We have recently described a novel method of estimating neutral rates and patterns of spontaneous mutation (Petrov et al., 1996). This method takes advantage of the propensity of non-LTR retrotransposable elements to create non-functional, 'dead-on-arrival' copies as a product of transposition. Maximum parsimony analysis is used to separate the evolution of actively transposing lineages of a non-LTR element from the fate of individual inactive insertions, and thereby allows one to assess directly the relative rates of different types of mutation, including point substitutions, deletions and insertions. Because non-LTR elements enjoy wide phylogenetic distribution, this method can be used in taxa that do not harbor a significant number of bona fide pseudogenes, as is the case in Drosophila (Jeffs and Ashburner, 1991; Weiner et al., 1986). We used this method with Helena, a non-LTR retrotransposable element present in the Drosophila virilis species group. A striking finding was the virtual absence of insertions and remarkably high incidence of large deletions, which combine to produce a high overall rate of DNA loss. On average, the rate of DNA loss in D. virilis is approximately 75 times faster than that estimated for mammalian pseudogenes (Petrov et al., 1996). The high rate of DNA loss should lead to rapid elimination of non-essential DNA and thus may explain the seemingly paradoxical dearth of pseudogenes in Drosophila. Varying rates of DNA loss may also contribute to differences in genome size (Graur et al., 1989; Petrov et al., 1996), thus explaining the celebrated 'C-value' paradox (John and Miklos, 1988). In this paper we outline the theoretical basis of our method, examine the data from this perspective, and discuss potential problems that may bias our estimates.

High intrinsic rate of DNA loss in Drosophila.

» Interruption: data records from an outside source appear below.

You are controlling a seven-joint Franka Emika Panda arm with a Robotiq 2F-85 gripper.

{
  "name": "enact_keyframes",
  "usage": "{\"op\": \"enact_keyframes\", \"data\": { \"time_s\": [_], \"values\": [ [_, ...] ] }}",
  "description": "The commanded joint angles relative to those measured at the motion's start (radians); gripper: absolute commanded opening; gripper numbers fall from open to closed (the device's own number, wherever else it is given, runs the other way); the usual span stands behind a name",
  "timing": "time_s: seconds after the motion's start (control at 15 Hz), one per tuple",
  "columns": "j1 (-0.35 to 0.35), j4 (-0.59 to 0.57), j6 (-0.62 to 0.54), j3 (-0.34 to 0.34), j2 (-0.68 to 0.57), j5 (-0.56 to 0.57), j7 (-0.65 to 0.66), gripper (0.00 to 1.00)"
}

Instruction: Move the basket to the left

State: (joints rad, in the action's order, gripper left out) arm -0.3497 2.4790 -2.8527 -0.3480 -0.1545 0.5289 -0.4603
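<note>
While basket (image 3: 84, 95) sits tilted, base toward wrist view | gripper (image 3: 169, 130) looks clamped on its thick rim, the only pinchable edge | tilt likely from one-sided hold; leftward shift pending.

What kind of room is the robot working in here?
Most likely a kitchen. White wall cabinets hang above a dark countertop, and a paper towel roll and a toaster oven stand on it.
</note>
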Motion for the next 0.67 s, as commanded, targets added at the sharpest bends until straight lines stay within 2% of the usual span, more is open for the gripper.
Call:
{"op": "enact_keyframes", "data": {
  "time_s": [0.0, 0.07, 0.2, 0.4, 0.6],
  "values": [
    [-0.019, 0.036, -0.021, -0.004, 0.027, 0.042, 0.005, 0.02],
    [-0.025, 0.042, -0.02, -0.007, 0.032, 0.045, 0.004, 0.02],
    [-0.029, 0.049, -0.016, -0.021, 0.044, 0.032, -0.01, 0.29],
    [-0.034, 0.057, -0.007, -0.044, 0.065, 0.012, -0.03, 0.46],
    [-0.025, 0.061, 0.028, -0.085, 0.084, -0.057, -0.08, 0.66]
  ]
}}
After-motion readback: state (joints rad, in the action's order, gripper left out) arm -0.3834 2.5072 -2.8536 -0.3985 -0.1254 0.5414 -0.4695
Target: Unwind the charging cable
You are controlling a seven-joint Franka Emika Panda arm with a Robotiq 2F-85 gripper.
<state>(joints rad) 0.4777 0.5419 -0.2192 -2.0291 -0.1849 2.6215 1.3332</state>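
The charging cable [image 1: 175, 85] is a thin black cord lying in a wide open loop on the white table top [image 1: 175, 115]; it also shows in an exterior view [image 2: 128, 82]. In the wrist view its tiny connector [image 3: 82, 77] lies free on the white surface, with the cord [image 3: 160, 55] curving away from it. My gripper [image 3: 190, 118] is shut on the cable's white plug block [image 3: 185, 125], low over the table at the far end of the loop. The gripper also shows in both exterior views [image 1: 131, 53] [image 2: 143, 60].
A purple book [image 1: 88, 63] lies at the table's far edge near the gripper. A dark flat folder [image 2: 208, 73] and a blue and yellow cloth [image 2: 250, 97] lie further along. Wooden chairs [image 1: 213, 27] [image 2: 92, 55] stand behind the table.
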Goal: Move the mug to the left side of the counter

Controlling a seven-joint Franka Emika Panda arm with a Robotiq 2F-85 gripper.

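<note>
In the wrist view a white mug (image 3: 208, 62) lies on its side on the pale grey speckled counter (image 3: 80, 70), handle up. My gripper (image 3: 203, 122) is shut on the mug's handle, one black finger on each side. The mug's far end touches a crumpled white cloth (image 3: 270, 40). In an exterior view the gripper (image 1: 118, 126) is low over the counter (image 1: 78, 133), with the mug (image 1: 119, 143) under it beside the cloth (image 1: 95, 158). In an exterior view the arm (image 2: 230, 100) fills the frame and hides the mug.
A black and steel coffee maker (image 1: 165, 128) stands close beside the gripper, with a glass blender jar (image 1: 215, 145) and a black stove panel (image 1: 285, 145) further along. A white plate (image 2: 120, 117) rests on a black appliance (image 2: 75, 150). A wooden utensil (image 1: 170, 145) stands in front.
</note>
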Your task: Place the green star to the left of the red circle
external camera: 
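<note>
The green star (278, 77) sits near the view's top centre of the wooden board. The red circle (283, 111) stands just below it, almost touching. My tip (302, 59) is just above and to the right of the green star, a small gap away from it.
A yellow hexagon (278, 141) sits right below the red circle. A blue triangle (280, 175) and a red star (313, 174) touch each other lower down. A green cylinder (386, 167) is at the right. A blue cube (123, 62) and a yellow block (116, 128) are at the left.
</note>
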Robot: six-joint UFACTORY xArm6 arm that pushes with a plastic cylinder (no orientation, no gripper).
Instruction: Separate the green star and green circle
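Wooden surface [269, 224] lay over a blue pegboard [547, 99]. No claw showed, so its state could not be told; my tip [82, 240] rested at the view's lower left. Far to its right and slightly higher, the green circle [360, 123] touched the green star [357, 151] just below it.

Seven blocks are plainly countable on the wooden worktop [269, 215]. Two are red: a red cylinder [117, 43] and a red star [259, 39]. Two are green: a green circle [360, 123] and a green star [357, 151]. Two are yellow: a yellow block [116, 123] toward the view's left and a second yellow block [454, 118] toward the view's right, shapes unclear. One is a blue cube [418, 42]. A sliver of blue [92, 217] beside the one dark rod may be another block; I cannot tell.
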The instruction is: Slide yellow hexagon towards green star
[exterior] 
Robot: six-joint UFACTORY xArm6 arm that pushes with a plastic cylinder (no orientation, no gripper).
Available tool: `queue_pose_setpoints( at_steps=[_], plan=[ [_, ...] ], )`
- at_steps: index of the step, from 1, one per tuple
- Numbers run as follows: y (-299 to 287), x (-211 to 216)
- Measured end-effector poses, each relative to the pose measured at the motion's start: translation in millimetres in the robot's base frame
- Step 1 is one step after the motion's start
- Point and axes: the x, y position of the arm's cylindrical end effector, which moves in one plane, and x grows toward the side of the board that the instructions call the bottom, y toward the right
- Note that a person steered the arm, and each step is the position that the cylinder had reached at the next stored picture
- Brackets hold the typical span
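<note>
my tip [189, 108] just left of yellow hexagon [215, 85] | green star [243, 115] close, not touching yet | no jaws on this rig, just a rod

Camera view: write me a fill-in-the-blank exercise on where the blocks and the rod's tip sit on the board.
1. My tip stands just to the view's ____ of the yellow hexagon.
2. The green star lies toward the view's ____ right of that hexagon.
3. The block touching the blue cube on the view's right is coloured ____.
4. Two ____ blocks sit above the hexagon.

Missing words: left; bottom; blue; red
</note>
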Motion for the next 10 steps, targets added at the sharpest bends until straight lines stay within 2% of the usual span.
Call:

Pseudogenes are common in mammals but virtually absent in Drosophila. All putative Drosophila pseudogenes show patterns of molecular evolution that are inconsistent with the lack of functional constraints. The absence of bona fide pseudogenes is not only puzzling, it also hampers attempts to estimate rates and patterns of neutral DNA change. The estimation problem is especially acute in the case of deletions and insertions, which are likely to have large effects when they occur in functional genes and are therefore subject to strong purifying selection. We propose a solution to this problem by taking advantage of the propensity of retrotransposable elements without long terminal repeats (non-LTR) to create non-functional, 'dead-on-arrival' copies of themselves as a common by-product of their transpositional cycle. Phylogenetic analysis of a non-LTR element, Helena, demonstrates that copies lose DNA at an unusually high rate, suggesting that lack of pseudogenes in Drosophila is the product of rampant deletion of DNA in unconstrained regions. This finding has important implications for the study of genome evolution in general and the 'C-value paradox' in particular.